Drill prototypes have collected dozens of cores from test rocks. (NDrake)
Drill prototypes have collected dozens of cores from test rocks. (NDrake)

It occurs to me that it would be bad for the rover to accidentally cache an empty tube for future retrieval.

“Will the tubes on the rover be clear? Could you see into them?” I ask.

“It’s going to be a metal tube so you can’t really see into it, but there’s a camera that will look in and see how much sample there is,” Robinson assures me. He pauses, thinking. “But it would be nice to – like in Star Trek IV — have transparent aluminum…that would be really cool.”

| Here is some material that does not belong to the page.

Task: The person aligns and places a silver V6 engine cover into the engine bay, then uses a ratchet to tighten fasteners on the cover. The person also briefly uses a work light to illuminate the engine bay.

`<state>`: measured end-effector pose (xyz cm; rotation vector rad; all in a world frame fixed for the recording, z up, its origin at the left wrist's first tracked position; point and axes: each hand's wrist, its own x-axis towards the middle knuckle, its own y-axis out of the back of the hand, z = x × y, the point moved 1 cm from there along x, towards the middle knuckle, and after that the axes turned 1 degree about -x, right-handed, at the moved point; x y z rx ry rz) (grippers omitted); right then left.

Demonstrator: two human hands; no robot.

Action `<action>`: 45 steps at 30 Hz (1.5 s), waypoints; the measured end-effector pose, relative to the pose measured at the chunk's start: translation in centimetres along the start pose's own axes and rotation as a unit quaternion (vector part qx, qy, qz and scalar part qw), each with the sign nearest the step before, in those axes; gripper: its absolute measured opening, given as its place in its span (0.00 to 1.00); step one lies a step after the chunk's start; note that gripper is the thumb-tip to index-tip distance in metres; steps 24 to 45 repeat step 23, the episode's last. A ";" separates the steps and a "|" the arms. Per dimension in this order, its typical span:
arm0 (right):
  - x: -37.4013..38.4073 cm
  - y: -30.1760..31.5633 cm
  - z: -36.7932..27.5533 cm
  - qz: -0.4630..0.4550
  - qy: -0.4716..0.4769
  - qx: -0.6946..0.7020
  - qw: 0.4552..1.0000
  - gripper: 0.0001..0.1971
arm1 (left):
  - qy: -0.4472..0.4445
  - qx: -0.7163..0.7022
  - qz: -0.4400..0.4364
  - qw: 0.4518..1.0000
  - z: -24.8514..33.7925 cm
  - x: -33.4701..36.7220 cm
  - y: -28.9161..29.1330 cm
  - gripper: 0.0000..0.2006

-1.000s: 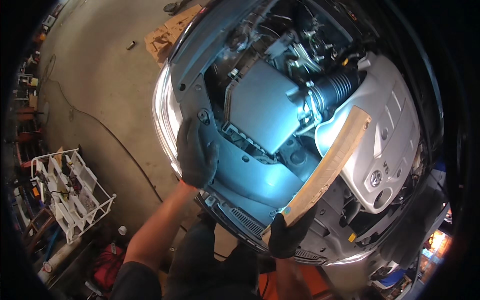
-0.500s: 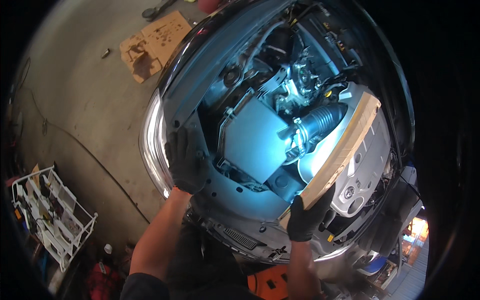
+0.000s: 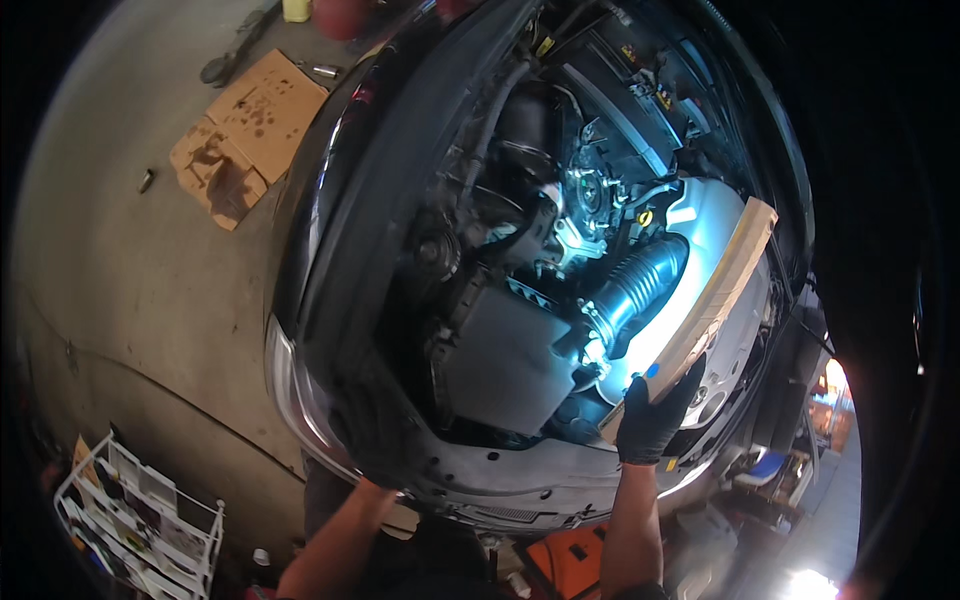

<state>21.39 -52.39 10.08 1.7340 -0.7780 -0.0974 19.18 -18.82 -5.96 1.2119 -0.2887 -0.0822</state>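
My right hand (image 3: 655, 418), in a black glove, grips the near end of a long wooden board (image 3: 718, 300), thumb on one side and fingers on the other. The board lies slantwise over the silver engine cover (image 3: 708, 235). My left hand (image 3: 372, 435), also gloved, rests with fingers extended on the car's front edge beside the headlight (image 3: 290, 375); shadow blurs its outline. Between my hands sits a dark air filter box (image 3: 510, 360). A ribbed black intake hose (image 3: 640, 290) runs from it toward the engine cover, lit by bluish light.
A stained cardboard sheet (image 3: 245, 130) lies on the floor at the far left. A white wire rack (image 3: 140, 510) holding various items stands at the near left, with a dark cord (image 3: 190, 400) on the floor nearby. An orange case (image 3: 570, 560) is below the bumper.
The view has shifted, and the bluish light has left the filter box and front panel, staying on the hose and engine. My left hand has moved nearer and is now in shadow.
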 end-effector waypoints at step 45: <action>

Whales on Mars would also be nice.

Alien humpbacks aside, the plan right now is for the 2020 rover to retrieve as many as 42 rock cores and distribute them in strategic sites that are still TBD. That way, a future rover will only need to visit several locations to retrieve the cached samples instead of inefficiently retracing 2020’s path.

“This is our ambient robotic coring station,” Robinson continues, showing me one of the three drill prototypes the team is currently working with. As imagined, the 2020 drill would have a variety of bits available for tackling rocky obstacles; when the rover encounters an enticing rock, all it needs to do is shove its arm into a tool carousel and select the bit that’s best for the task. When it’s done with one tool, the rover can easily swap it out for another.

Right now, the retinue of options being tested includes a brush that will help smooth rock surfaces pre-drilling, as well as a dozen different bit prototypes. The team is also experimenting with stabilizing legs so the rover can achieve maximum rock-punch, as well as having the rover collect loose material from the surface, called regolith.

“The great thing about this test bed is it’s got a drill press that’s easy to set up and operate,” Robinson says, before the clamor of an ongoing test drowns out the rest of his sentence.

Test rocks await their fate on a platform that can be transformed into a Mars-like environment. (NDrake)
Test rocks await their fate on a platform that can be transformed into a Mars-like environment. (NDrake)

We move into the space where the third prototype lives, and it looks like I’ve stepped into a concert hall. On a small stage, the proto-arm is surrounded by multiple rocks, each with multiple lights and cameras aimed at it. The stage, it turns out, is hydraulic powered – and when the team wants to test the drill under Mars-like conditions, the whole platform can be launched upward until it docks with a pressure chamber hovering overhead.

“We actually raise it up and there are clamps up there which it clamps onto,” Robinson says. “You can pump down to Martian pressure and Martian temperature.”

On Mars, the surface pressure is about 60 0.6 percent that of Earth’s, and temperatures range from a wintry day in Ithaca, NY to somewhere you absolutely wouldn’t want to be. Robinson says the team runs roughly half its tests in the Mars-chamber, under the watchful eye of all those cameras.

But there are more differences between Mars and Earth than simply temperature and pressure.

“Does the different Martian gravity have any effect on the drill?” I ask.

“Gravity actually does affect the robotic arm quite a bit,” Robinson says. He explains that the team has to factor in weaker Martian gravity when teaching the rover where to retrieve bits and stash tubes. “If you were to go to those same joint angles on Mars, it would not work,” he says. “So we have to compensate for that in software. On the flipside, we’re now more capable because we carry less weight. So it’s both tricky and it’s good.”

All of this means that when NASA’s next rover arrives on Mars, expect the red planet to be poked, prodded, zapped and drilled into with all the precision that a wheeled, nuclear-powered robotic surgeon can offer – courtesy of these piles of geologic guinea pigs collected from spots on Earth.

In other words, as Albert Markovski astutely notes in the movie I Heart Huckabees: “You rock, rock.”